Perhaps this is my version of hating the sin, being ambivalent about the sinner, but loving the sinner's music. (William Booth, founder of Salvation Army defended his appropriation of various British drinking music and replacing the bawdy lyrics with more Christian verse by asking: "Why should the Devil have all the good tunes?")

Rounder Records has just issued "Don't Fence Me In: Western Music's Early Golden Era." As I listen to those classics from the late 30s and 40s, I am struck that cows are mentioned by the cowboy singers only in passing or not at all. (While cows may not be the subject of cowboy songs, horses are quite a different matter.)

Instead the verses focus on friendship, wide open spaces, clean air, bright stars, birds, flowers, freedom, love (of women and horses), honor, duty and such.

The album from Rounder gets its title from that Cole Porter classic, made famous by the legendary Roy Rogers. While Roy did have his horse and dog stuffed (Oh!, Trigger and Bullet we hardly knew ye!) where they'll soon be on display at the RogersDale USA in Victorville, California, Roy has never stuffed any cows. (The Lord help Dale if she goes first to her great reward.)

The most well-known of cowboy folk song does not contain a single reference to cows.
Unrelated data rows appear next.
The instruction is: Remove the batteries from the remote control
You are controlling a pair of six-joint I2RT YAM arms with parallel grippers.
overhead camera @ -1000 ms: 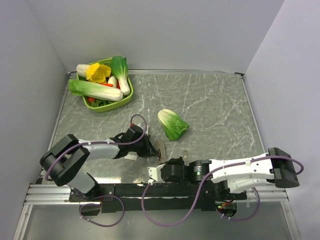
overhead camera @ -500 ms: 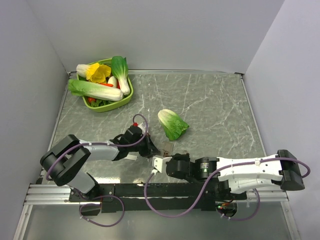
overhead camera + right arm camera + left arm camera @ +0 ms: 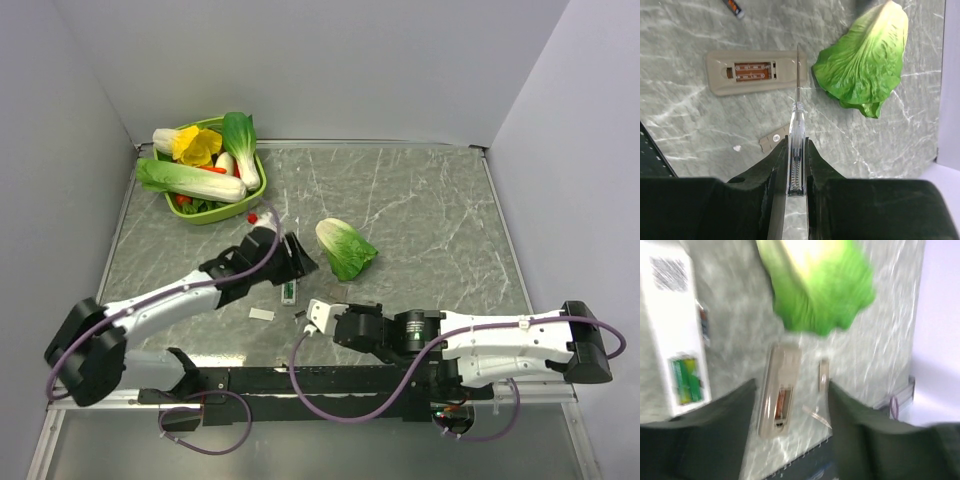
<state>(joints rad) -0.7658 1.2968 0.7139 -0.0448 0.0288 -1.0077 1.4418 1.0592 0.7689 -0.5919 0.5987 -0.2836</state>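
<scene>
Remote control: slim beige-white bar, lying face down just beside the loose cabbage half, on its near side. The back cover is off and the battery bay is open. Orange-brown batteries sit side by side in it. One loose cell, a small dark cylinder with an orange band, lies near the remote, farther from the cabbage. A small flat beige piece lies beside the remote, apart from it.

Green basket: glossy, oval, well apart from the cabbage toward the far left. It is heaped with a long pale cabbage, a dark leafy stalk, yellow leaves and red bits.

White box: matte, rectangular, with a speckled grille at one end and a green insert at the other. It lies left of the cabbage.

Right gripper: clamped on the clear handle of a slim tool. The thin metal shaft points at the remote's long edge; contact cannot be told.

Left gripper: dark fingers apart, above the table beside the cabbage.

Table: grey-green, marble-veined, smooth. Plain pale walls stand on three sides.
</scene>
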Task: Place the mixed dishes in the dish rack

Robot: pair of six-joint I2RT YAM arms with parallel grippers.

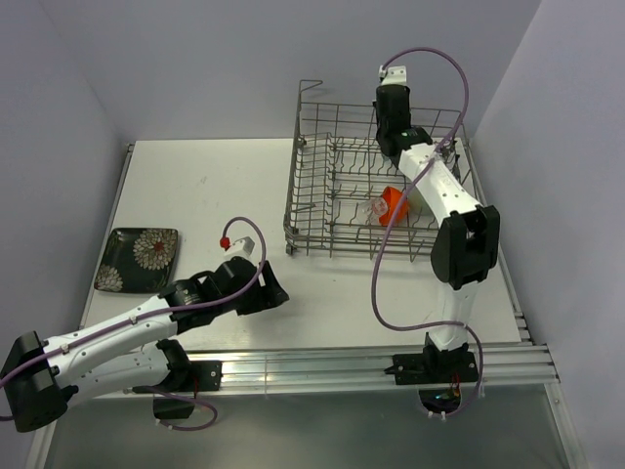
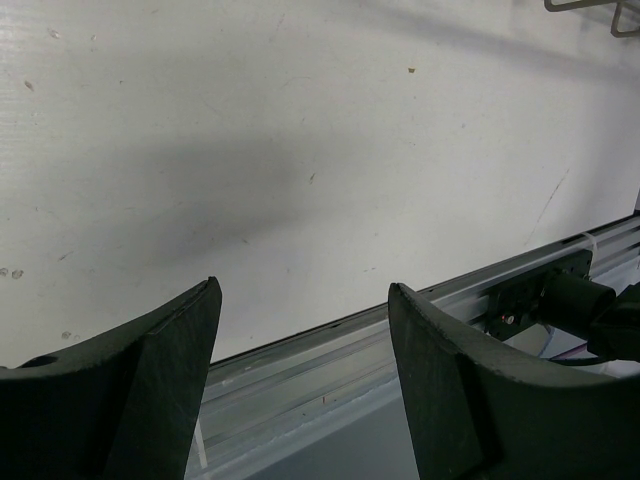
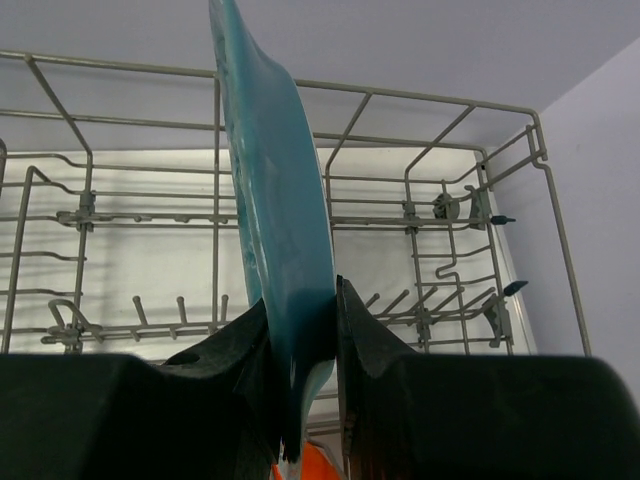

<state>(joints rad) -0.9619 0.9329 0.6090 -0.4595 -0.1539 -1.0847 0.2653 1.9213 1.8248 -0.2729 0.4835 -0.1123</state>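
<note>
Since the teal scalloped round plate (image 3: 275,180) is pinched by its lower rim between the closed-in fingers of the right gripper (image 3: 302,312), the coming move is judged to turn on how that plate is lined up with the dish rack (image 1: 337,200). The plate is held on edge and upright, with its long axis rising from the jaws, and it is carried within the rack's wire walls. Rows of short upright tines (image 3: 180,312) are seen lower down, beyond it. Whether its edge is matched to a gap between them cannot be told. A smooth, glossy glaze and a curved, thin rim are shown, so slipping is judged possible if the grip is eased early. The rack is made of thin grey metal wire, stiff and open. An orange-red bowl (image 1: 394,202) is already lodged inside the rack, just beneath the jaws. The left gripper (image 2: 303,288) is spread and empty, well apart from the rack beyond its near left corner, so the right arm is the nearer. Further left of the rack, the black square plate (image 1: 140,259) with white flowers is laid flat on the white table (image 1: 195,186), not yet loaded.
</note>
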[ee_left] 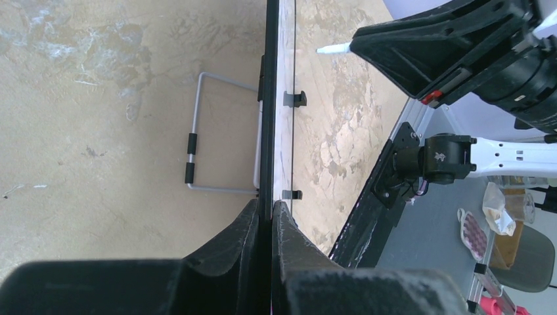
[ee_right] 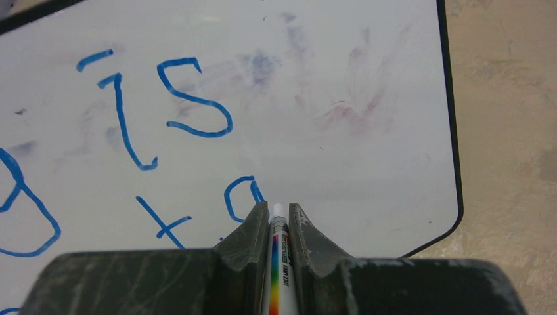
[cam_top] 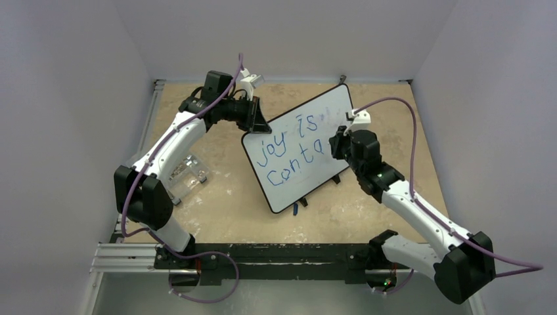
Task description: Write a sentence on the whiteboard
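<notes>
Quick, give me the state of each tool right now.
Left tool: closed, clamping the edge of the whiteboard.
Right tool: closed, holding a marker with its tip pointed at the board.

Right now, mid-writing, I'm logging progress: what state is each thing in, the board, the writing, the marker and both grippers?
whiteboard: standing on the table, edge clamped.
sentence: unfinished, reads "joy is conta".
marker: uncapped, tip just off the whiteboard.
left gripper: shut on the whiteboard.
right gripper: shut on the marker.
</notes>
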`<state>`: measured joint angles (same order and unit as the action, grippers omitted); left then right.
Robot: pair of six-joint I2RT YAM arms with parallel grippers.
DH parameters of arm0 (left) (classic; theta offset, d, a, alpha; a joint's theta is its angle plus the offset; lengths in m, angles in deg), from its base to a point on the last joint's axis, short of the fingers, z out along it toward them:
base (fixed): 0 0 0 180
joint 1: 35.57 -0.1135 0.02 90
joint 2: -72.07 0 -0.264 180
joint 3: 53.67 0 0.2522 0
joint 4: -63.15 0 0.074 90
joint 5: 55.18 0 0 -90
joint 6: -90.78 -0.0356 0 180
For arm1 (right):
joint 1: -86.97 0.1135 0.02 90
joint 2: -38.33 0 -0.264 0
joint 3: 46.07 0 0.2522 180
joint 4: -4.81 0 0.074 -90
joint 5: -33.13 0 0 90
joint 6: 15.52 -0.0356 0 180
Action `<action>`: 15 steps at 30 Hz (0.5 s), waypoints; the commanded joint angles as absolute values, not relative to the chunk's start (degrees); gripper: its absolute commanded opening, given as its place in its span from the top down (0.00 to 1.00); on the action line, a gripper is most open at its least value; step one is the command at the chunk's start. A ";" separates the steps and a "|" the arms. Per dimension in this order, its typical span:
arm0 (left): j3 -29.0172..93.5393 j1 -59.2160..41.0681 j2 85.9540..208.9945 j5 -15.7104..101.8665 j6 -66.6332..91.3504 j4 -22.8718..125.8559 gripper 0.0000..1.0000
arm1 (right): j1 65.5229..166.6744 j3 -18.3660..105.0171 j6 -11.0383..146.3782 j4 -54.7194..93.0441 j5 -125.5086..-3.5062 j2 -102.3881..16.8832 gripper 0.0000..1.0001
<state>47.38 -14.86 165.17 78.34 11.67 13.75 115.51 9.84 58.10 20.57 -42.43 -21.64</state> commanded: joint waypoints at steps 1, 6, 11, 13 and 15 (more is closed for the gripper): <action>47.98 -14.83 162.66 76.29 7.97 16.35 1.00 | 115.39 13.57 59.60 19.43 -39.91 -20.36 1.00; 47.89 -14.83 162.48 76.29 7.99 16.34 1.00 | 114.39 14.97 60.19 18.88 -40.32 -22.25 1.00; 47.90 -14.83 162.50 76.15 7.93 16.31 1.00 | 113.02 16.29 60.90 17.06 -40.78 -24.49 1.00; 47.97 -14.88 162.55 76.13 7.90 16.31 1.00 | 112.16 16.78 60.95 16.73 -41.56 -25.57 1.00; 47.96 -14.83 162.53 76.08 7.90 16.26 1.00 | 111.66 17.04 60.85 15.95 -42.39 -26.45 1.00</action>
<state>47.38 -14.86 165.15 78.34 11.67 13.75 112.88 13.75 59.79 19.82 -41.40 -25.42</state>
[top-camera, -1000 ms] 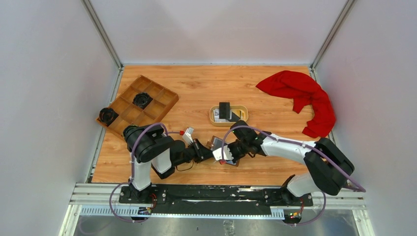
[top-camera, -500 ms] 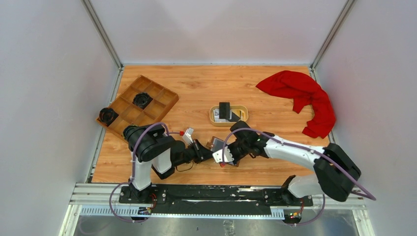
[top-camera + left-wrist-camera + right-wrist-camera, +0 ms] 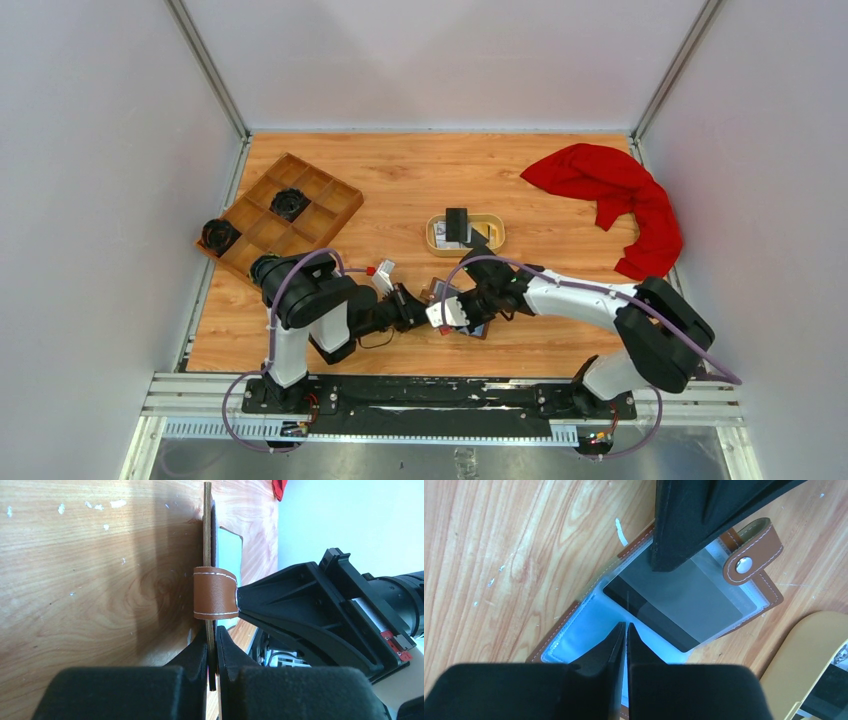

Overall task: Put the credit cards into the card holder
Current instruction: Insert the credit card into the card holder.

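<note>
The brown card holder [image 3: 437,289] lies open on the table, clear pockets up, its strap [image 3: 756,547] at the far side. A black credit card [image 3: 674,605] sits inside one clear pocket. My left gripper [image 3: 424,308] is shut on the holder's edge [image 3: 207,580]; its finger [image 3: 694,520] shows in the right wrist view. My right gripper [image 3: 462,310] is shut on a whitish credit card [image 3: 441,312], held edge-on just above the holder's empty pocket [image 3: 589,630]. More cards, one black [image 3: 457,219], lie in the oval tan dish [image 3: 494,236].
A wooden compartment tray [image 3: 262,232] with two black round parts stands at the back left. A red cloth [image 3: 615,190] lies at the back right. The dish rim [image 3: 809,665] is close beside the holder. The two grippers are almost touching.
My right gripper has moved a little left with the whitish card, closer over the open holder. The left gripper still clamps the holder in the same place.
</note>
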`<state>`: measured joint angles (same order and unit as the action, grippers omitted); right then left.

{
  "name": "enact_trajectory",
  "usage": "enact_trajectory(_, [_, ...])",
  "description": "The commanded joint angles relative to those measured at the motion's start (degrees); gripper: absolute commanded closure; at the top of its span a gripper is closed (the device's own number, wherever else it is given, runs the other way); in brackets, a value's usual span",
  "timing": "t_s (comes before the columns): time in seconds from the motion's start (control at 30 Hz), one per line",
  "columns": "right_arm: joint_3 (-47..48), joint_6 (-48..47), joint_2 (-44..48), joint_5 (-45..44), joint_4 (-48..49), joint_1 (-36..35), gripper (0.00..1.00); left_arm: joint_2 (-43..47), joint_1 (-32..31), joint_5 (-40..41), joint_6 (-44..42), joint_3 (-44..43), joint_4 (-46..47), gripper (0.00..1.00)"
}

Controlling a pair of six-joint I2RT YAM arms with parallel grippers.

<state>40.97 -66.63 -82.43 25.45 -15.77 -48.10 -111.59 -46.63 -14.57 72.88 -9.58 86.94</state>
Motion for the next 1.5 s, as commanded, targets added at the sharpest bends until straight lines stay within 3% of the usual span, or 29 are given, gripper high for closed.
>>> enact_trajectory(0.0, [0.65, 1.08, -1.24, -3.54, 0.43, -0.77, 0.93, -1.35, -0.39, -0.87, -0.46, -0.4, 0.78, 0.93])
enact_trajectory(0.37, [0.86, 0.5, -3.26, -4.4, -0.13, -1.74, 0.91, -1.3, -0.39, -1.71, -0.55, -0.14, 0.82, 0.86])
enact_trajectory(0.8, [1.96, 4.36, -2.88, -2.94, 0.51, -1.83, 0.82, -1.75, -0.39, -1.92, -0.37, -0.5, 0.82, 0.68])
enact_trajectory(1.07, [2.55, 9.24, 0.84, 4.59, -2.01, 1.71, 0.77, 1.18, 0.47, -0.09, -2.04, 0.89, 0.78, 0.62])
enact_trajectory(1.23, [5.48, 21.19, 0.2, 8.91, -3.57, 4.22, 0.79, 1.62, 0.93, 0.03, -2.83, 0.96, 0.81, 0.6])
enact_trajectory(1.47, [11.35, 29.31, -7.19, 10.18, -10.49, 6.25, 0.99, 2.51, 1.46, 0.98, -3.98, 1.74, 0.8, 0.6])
Instead, it extols the natural richness of the Western landscape, mentioning a number of species now in decline. environmentalists should reclaim this folk song, sing it around the campfire and teach it to their children.

Home on the Range

    Oh, give me a home where the buffalo roam
    Where the deer and the antelope play;
    Where seldom is heard a discouraging word
    And the skies are not cloudy all day.

    Chorus:

    Home, home on the range;
    Where the deer and the antelope play.
    Where seldom is heard a discouraging word,
    And the skies are not cloudy all day.

    Where the air is so pure, the zephyrs so free,
    The breezes so balmy and light;
    That I would not exchange my home on the range,
    For all of the cities so bright.

    How often at night when the heavens are bright,
    With the light from the glittering stars;
    Have I stood here amazed and asked as I gazed,
    If their glory exceeds that of ours.

    Oh, I love these wild flowers in this dear land of ours,
    The curlew I love to hear scream;
    And I love the white rocks and the antelope flocks,
    That graze on the mountain tops green.

    On give me a land where the bright diamond sand,
    Flows leisurely down the stream;
    Where the graceful white swan goes gliding along,
    Like a maid in a heavenly dream.

    Yes, give me the gleam of the swift mountain stream,
    And the place where no hurricane blows;
    Oh give me the park where the prairie dogs bark,
    And the mountains all covered with snow.

    Then I would not exchange my home on the range,
    Where the deer and the antelope play;
    Where seldom is heard a discouraging word,
    And the skies are not cloudy all day.

In the honored folk tradition of adding verses, I've penned a new last verse:

    Oh it will not be long 'til the livestock are gone,
    And the bighorn range without fear;
    When the native biotic will retake the exotic,
    And the streams again will run clear.